For approximately $100 to $150, a user can buy a starter kit, which includes a battery-powered cigarette and replaceable nicotine cartridges. When a user inhales, a sensor heats the cartridge.

E-cigarettes have their opponents, however, who argue the products' safety claims are more rumor than fact, since the components of e-cigarettes have never been tested for safety, the report stated.

Public health officials have also argued the devices’ fruit flavors, novelty and ease of access may entice children, according to the report.

"It looks like a cigarette and is marketed as a cigarette," Jonathan P. Winickoff, an associate professor at the Massachusetts General Hospital for Children and chairman of the American Academy of Pediatrics Tobacco Consortium, said in the report. "There’s nothing that prevents youth from getting addicted to nicotine."

The Food and Drug Administration even refused entry into the U.S. to dozens of shipments of e-cigarettes from China.

"These appear to be unapproved drug device products," Karen Riley, a spokeswoman for the agency, told the paper. "And as unapproved products they can’t enter the United States."

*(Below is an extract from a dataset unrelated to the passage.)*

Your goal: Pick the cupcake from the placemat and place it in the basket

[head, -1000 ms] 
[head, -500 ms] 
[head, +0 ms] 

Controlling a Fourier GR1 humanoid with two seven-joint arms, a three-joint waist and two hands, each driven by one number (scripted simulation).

Sales and use of electronic cigarettes are illegal on safety grounds in Australia and Hong Kong, and other countries regulate them as medicinal devices or forbid advertising, the Times reported.

Matt Salmon, spokesman for the Electronic Cigarette Association, which represents six distributors, said e-cigarettes deliver a mixture of nicotine and water vapor, and emit "no carcinogens." While declining to give sales figures, Salmon told the paper "hundreds of thousands" of people used the products and that the average age of those users was the mid-40s.

"It’s a really good alternative for people who smoke tobacco," Salmon said.

Edwin Schwab, who quit smoking regular cigarettes last year after trying e-cigarettes, started selling them at a mall kiosk in Providence, R.I.

When he took his e-cigarette out one night, he said, "When everyone was smoking outside in the cold, I just stood in the warm bar, smoking."